Ken M had a tribute agreement typed for us so that we could work one of the leases, No4635 to help C- increase production. DM Shreeve worked at the mine in January and Frebruary 1974 to gain experience for our tribute. Then S, a trustee for V and his geologist inspected the mine and told C to get rid of the Shreeve chap because he was seeing too much, referring to the rich (gold) pipe. We didn’t receive our tribute.
The brothers were perturbed to find that as a result of their letter they themselves were placed under police surveillance. Workers at the mine told them that several senior Government ministers has visited the site and had gone underground to see the Jeweller’s Shop themselves soon after their complaint was lodged.  As a last resort they approached an Inspector of Police, Athol  Monck, a family friend who then instructed the Company Fraud Squad to investigate. A detective, Ivan Robson, undertook the inquiry. The Shreeve’s statement continued:
Ivan Robson checked the Frasers production and found only 121 ounces of gold from 397 tonnes had been declared up till the end of April 1974. About 12 men worked the mine and it can produce a minimum of 300 to 500 ounces of gold per day as they are working a rich pipe 15 feet high and four feet wide with a solid seam of gold running through it from one inch to four inches thick. C- estimated its value from 60 feet mine in 1973, with gold at $55 an ounce, to be $1,500,000. the price of gold in the meantime has nearly doubled.
Kalgoorlie Gold Stealing Squad detectives were notified but nothing was done to assist the Shreeves or investigate their claims of massive thefts from the Jeweller’s Shop. Complaints to the Mines Department led not to inquiry, but to pressure and intimidation against them from proposed defamation writs to death threats. “Think of your wives and children” they were told.
The Shreeves realized they had little chance of gaining the title to the mine or the stolen gold when given evidence that the son-in-law of one prominent politician was riding gold to an illicit smelting plant in suburban Wembley.  Bars of gold were illegally poured and being smuggled to Hong Kong using air hostesses and airline pilots.
One Yugoslav participant had small flat bars sewn in to his coat, visiting overseas cities frequently, until terrorist scares caused the introduction of metal scanners at airports. Ingeniously, he then had the gold moulded into religious statues and artifacts which were not covered by international duties or restrictions.

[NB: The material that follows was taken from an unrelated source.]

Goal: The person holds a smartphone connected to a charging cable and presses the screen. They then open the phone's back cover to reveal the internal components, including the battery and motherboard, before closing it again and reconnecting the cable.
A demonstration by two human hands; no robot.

Robson, the honest cop, gained photographic evidence showing illegal pouring of gold, speciments of the nearly pure seam of gold and a prestigious Perth jeweller surrounded by the specimens which he was illegally trading.. Nothing ensued from his investigative efforts and Robson was later transferred to remote postings in far northern towns of WA for several years. No charges were laid. Ultimately the Shreeves were given vendor shares in the succeeding ownership of Frasers when some other leases they owned to the south of the mine were joined to make a large and profitable open-cut mine.
 
 
In the seventies and eighties hundreds of thousands of dollars of Western Australian gold was smuggled out of the state, ransacked from rich mines such as Frasers and stolen in bullion form from flights or straight from the Perth Mint, as revealed in Avon Lovell’s novel, “The Mickelberg Stitch”.